Arek waited. His other hand was on my thigh, his thumb stroking a slow arc, patient, unhurried. “Breathe. Push toward me, not away.”
I breathed and tried to do what he said, and the finger slid deeper. The sensation shifted from strange to something else. Something warm and full, and entirely unlike anything I’d ever felt.
“That’s it,” Arek said, his voice unsteady, which told me more about what this meant to him than any words could. “You’re doing so well, Mac.”
A second finger. The stretch was more intense, a burn that lived on the edge between discomfort and pleasure, and I gripped the sheets, breathed, and let it happen. Arek watched my face, reading every micro-expression for signs of pain or fear.

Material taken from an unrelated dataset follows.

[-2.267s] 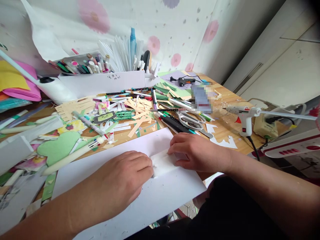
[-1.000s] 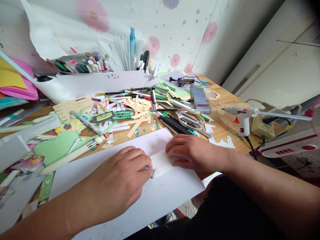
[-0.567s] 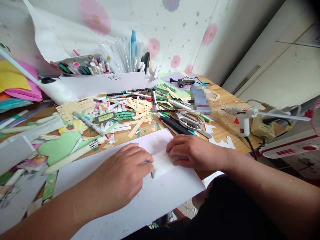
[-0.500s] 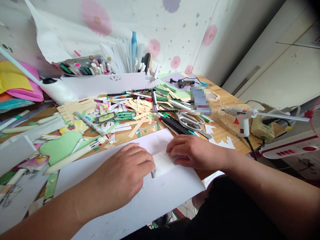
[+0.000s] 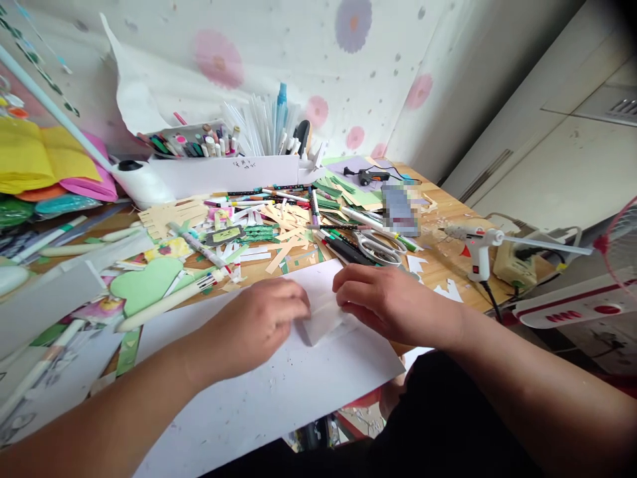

What he found must’ve reassured him because his fingers moved deeper, curled, and found something that sent a bolt of sensation through my entire body. It was so intense that my hips came off the bed and a sound ripped out of me that I didn’t authorize.
“There,” Arek breathed, and the combination of his voice, his fingers, and the lightning in my spine made my vision blur.
“Jesus, Arek…”
“I know.” He did it again. And again. And my body, which had spent fifty-one years not knowing this existed, opened to it with a hunger that stunned me.
“I’m ready,” I said. My voice was wrecked. “Arek, I’m ready.”
He withdrew his fingers. I heard him slicking himself with lube—sounds that had become familiar from the other side.
Then he was over me, between my legs, and the blunt pressure of his cock against my hole was real and immediate.
I looked up at his face—flushed, intent, shaking with restraint—and nodded.
He pushed in, so slow I felt every fraction of an inch.
My body resisted, then opened, then pulled him deeper, and the surrender of it was the most vulnerable thing I’d ever done.
More vulnerable than jumping out of a plane.
More vulnerable than our first kiss. More vulnerable than telling my son I was sorry.
I understood now what Arek had felt, what he’d meant when he said he needed to let go. This was letting go. This was the walls coming down, every single one, and letting someone into the space behind them.
Arek stopped when he was fully inside me. His arms were shaking. His forehead dropped to mine, his breath came in ragged bursts, and his eyes, when I found them, were bright with tears.
“Mac,” he said. Just my name.
“I love you. I love you so much. Now move.”